◆ **ABOUT THIS EXERCISE**
Take the line that contains "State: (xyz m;" and every line after it in the material below, and quote them exactly.

== PROVIDED DATA ==

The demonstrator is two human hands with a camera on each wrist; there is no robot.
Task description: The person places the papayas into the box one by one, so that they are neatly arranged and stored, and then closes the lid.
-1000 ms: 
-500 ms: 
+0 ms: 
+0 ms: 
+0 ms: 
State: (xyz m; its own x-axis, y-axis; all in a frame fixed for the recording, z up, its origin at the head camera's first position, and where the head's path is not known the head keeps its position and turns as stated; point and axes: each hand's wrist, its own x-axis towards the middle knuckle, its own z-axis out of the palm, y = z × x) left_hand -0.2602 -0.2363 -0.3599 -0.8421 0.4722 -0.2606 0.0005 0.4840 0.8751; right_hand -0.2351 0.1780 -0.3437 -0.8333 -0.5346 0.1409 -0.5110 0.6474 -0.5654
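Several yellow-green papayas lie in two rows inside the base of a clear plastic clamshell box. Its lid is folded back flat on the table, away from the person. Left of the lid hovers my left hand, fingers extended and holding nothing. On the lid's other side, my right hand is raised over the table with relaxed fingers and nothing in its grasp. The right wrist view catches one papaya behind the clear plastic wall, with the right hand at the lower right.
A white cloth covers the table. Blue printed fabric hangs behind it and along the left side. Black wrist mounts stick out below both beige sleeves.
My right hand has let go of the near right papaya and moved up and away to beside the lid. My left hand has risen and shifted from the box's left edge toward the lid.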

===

◆ **RESULT OF THE EXERCISE**
State: (xyz m; its own x-axis, y-axis; all in a frame fixed for the recording, z up, its origin at the head camera's first position, and where the head's path is not known the head keeps its position and turns as stated; point and axes: each hand's wrist, its own x-axis towards the middle knuckle, its own z-axis out of the palm, y = z × x) left_hand -0.2602 -0.2363 -0.3599 -0.8421 0.4722 -0.2606 0.0005 0.4840 0.8751; right_hand -0.2351 0.1780 -0.3437 -0.8333 -0.5346 0.1409 -0.5110 0.6474 -0.5654
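Several yellow-green papayas lie in two rows inside the base of a clear plastic clamshell box. Its lid is folded back flat on the table, away from the person. Left of the lid hovers my left hand, fingers extended and holding nothing. On the lid's other side, my right hand is raised over the table with relaxed fingers and nothing in its grasp. The right wrist view catches one papaya behind the clear plastic wall, with the right hand at the lower right.
A white cloth covers the table. Blue printed fabric hangs behind it and along the left side. Black wrist mounts stick out below both beige sleeves.
My right hand has let go of the near right papaya and moved up and away to beside the lid. My left hand has risen and shifted from the box's left edge toward the lid.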

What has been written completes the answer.